__Task__. Output the full set of records exactly.

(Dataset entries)
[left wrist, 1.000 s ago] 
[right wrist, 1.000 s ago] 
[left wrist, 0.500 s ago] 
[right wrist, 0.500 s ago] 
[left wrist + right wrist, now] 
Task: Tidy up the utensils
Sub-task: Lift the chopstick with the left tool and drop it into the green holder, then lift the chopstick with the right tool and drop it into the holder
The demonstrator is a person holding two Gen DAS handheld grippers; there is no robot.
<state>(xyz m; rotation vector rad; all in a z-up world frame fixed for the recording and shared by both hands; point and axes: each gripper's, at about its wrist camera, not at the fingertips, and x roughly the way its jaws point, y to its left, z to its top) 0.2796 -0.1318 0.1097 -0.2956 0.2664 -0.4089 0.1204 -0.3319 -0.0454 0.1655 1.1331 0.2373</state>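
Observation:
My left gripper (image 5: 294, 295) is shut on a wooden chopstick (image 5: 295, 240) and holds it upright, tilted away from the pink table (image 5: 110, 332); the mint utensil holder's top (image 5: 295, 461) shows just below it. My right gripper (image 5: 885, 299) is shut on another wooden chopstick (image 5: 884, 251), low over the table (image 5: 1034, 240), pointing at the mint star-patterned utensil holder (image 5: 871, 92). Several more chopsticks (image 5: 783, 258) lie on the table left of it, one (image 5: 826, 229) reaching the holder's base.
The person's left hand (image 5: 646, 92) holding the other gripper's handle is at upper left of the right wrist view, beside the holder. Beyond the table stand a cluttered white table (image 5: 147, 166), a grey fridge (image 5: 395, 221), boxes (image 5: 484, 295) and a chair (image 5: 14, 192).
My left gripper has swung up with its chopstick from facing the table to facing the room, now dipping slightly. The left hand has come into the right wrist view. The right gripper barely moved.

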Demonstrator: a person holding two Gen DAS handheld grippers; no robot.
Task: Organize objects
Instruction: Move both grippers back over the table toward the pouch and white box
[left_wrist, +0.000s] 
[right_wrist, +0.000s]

__Result__.
[left wrist, 1.000 s ago] 
[right wrist, 1.000 s ago] 
[left wrist, 0.500 s ago] 
[right wrist, 0.500 s ago] 
[left wrist + right wrist, now] 
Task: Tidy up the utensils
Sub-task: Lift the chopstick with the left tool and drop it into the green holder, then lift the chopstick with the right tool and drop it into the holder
The demonstrator is a person holding two Gen DAS handheld grippers; there is no robot.
<state>(xyz m; rotation vector rad; all in a z-up world frame fixed for the recording and shared by both hands; point and axes: each gripper's, at about its wrist camera, not at the fingertips, and x roughly the way its jaws point, y to its left, z to its top) 0.2796 -0.1318 0.1097 -0.2956 0.2664 -0.4089 0.1204 -0.3319 -0.0454 0.1655 1.1331 0.2373</state>
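Observation:
My left gripper (image 5: 294, 295) is shut on a wooden chopstick (image 5: 295, 240) and holds it upright, tilted away from the pink table (image 5: 110, 332); the mint utensil holder's top (image 5: 295, 461) shows just below it. My right gripper (image 5: 885, 299) is shut on another wooden chopstick (image 5: 884, 251), low over the table (image 5: 1034, 240), pointing at the mint star-patterned utensil holder (image 5: 871, 92). Several more chopsticks (image 5: 783, 258) lie on the table left of it, one (image 5: 826, 229) reaching the holder's base.
The person's left hand (image 5: 646, 92) holding the other gripper's handle is at upper left of the right wrist view, beside the holder. Beyond the table stand a cluttered white table (image 5: 147, 166), a grey fridge (image 5: 395, 221), boxes (image 5: 484, 295) and a chair (image 5: 14, 192).
My left gripper has swung up with its chopstick from facing the table to facing the room, now dipping slightly. The left hand has come into the right wrist view. The right gripper barely moved.
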
Demonstrator: a person holding two Gen DAS handheld grippers; no robot.
Task: Organize objects
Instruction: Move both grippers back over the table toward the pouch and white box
[left_wrist, +0.000s] 
[right_wrist, +0.000s]

The answer has now been finished.